Adolphus M. Pruitt II, president of the St. Louis NAACP branch, testified Tuesday before the Board of Aldermen’s Urban Development and Zoning Committee that data centers should be regulated responsibly while also being used to help expand the city’s tax base, support public schools and fund digital equity programs.
The framework argues that Black communities should share in the economic benefits of artificial intelligence while being protected from disproportionate environmental and infrastructure impacts.
The measure, Board Bill 49, would establish zoning rules for data centers after months of public hearings and debate over how the city should regulate the rapidly growing industry. The Planning Commission recommended the regulations before forwarding them to the Board of Aldermen. The discussion has intensified following the proposed $3 billion Armory Innovation District in Midtown, which includes a large data center.

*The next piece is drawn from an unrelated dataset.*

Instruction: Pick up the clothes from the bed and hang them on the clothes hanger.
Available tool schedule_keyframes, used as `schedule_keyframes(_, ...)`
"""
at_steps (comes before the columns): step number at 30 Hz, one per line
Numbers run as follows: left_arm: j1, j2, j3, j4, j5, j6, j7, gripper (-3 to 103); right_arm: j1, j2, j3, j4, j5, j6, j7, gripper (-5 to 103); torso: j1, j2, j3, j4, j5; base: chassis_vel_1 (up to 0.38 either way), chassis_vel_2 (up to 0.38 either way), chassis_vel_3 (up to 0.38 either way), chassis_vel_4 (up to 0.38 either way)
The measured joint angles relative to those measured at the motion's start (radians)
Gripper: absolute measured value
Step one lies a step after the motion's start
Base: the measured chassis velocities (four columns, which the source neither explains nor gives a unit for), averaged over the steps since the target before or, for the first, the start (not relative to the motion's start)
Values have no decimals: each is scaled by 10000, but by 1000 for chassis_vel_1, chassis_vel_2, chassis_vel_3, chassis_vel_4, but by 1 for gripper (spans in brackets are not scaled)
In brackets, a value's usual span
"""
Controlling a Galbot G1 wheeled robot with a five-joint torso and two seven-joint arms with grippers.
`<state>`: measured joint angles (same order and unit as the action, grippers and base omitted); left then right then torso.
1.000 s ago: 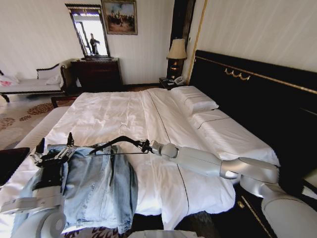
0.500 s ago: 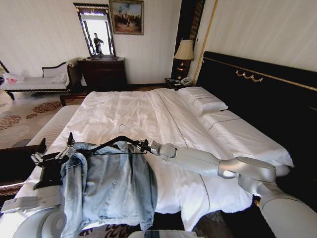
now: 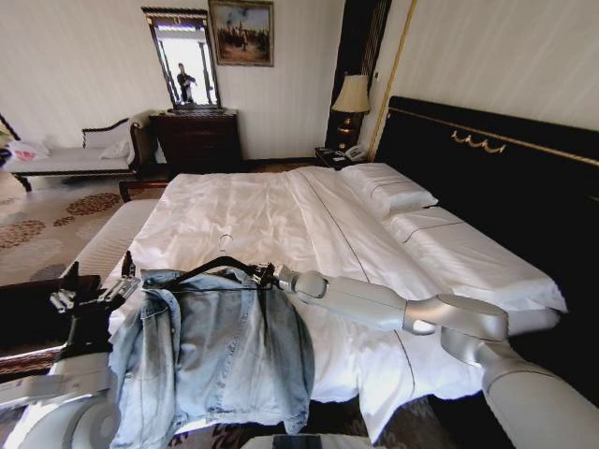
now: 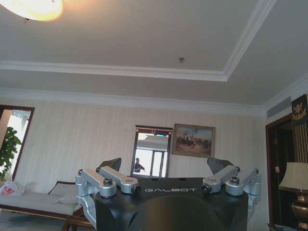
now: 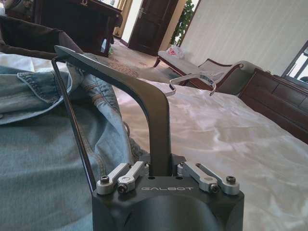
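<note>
Head view shows my right end effector [image 3: 269,277] clamped on the black clothes hanger [image 3: 220,271], which sits inside the denim jacket [image 3: 220,351] at the near edge of the bed [image 3: 281,220]. My left end effector [image 3: 89,299] is spread wide beside the jacket.

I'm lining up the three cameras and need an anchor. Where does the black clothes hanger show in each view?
Head view: the clothes hanger lies across the top of the denim jacket on the bed, held at one end by the right gripper.
Left wrist view: not in it.
Right wrist view: its arm rises from the gripper, jacket beside it.
Shared landmark: the white chaise.
</note>
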<state>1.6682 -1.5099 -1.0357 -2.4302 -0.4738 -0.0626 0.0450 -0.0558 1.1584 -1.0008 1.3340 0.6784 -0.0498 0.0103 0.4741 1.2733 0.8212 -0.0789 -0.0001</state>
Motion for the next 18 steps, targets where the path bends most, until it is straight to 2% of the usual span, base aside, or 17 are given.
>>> schedule_keyframes(18, 19, -30, -5, -35, 14, -23, 5, 100, -151, 35, 42, -333, -198, 52, 154, 20, 1, -1, 2, 1, 2, 45, 86, -40, -67)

Supporters have promoted data centers as engines of economic growth, while critics have raised concerns about electricity demand, water consumption and environmental impacts. After rejecting an outright ban on large data centers, the Planning Commission instead advanced zoning regulations that would allow them under specified conditions.

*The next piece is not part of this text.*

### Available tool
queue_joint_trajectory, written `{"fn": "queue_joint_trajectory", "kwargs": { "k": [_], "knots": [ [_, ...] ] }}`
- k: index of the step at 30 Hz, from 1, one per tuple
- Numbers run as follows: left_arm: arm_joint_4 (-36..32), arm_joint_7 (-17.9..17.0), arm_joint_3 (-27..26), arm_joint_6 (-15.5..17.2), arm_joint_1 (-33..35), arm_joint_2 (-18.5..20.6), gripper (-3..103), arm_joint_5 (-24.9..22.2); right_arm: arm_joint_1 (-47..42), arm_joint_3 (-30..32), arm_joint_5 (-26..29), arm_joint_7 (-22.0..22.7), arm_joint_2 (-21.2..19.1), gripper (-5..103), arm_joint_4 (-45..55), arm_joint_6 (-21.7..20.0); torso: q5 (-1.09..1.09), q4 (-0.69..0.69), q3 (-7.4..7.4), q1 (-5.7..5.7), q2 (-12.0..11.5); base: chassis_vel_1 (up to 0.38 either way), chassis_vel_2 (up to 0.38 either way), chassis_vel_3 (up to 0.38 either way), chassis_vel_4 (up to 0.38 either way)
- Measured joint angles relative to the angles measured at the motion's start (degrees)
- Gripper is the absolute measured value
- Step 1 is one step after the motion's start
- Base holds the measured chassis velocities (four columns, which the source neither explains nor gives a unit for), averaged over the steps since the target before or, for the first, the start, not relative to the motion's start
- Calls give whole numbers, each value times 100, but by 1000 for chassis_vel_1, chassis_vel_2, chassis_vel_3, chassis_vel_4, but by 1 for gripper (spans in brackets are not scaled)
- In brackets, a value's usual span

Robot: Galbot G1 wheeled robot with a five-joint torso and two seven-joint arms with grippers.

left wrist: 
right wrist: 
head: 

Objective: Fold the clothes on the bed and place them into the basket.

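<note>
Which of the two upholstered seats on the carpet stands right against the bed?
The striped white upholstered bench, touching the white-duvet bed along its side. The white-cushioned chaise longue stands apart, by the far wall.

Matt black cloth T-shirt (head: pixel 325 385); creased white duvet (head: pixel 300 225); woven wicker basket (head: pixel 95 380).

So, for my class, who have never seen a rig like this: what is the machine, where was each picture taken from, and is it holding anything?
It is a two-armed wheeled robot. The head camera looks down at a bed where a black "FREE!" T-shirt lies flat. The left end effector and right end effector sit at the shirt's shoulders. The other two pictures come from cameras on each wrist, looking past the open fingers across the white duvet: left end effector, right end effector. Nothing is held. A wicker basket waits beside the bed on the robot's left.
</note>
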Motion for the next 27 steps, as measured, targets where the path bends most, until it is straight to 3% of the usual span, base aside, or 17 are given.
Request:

During those discussions, Alderwoman Anne Schweitzer said the city was confronting “an unregulated industry” because of its intensity of use and demand on resources.
The NAACP is asking aldermen to strengthen the bill with enforceable community benefits agreements, local hiring commitments, minority- and women-owned business participation goals, and public reporting on energy and water use.
Pruitt said data center revenue could help support North St. Louis residents through workforce training, AI education, telehealth access, small-business development and programs such as Connect STL and Heat Up St. Louis.
“AI is inevitable. Equity in AI is not,” Pruitt said in prepared testimony.
The NAACP also recommended replacing the bill’s blanket 600-foot residential setback with an adjacent property owner consent process, modeled after the city’s liquor license petition system. That would allow nearby residents to have direct input when a proposed data center is planned near their property.
Pruitt also called for similar environmental and cumulative impact standards to apply to large industrial users already operating in the city, including those with high water or energy demands.
The NAACP asked aldermen to remove the emergency clause from the bill to allow more time for public review and revision.
The recommendations build on a Community Benefit Framework the organization released last week calling for stronger protections, greater transparency and enforceable investments in neighborhoods that could be affected by the rapid expansion of data centers and AI infrastructure.
The framework argues that Black communities should share in the economic benefits of artificial intelligence while being protected from disproportionate environmental and infrastructure impacts. It also calls for independent oversight, public access to information about energy and water use, and enforceable community benefits tied to major data center projects.
Pruitt said St. Louis has an opportunity to regulate data centers in a way that protects residents, expands opportunity and helps prepare underserved communities for the growing AI economy.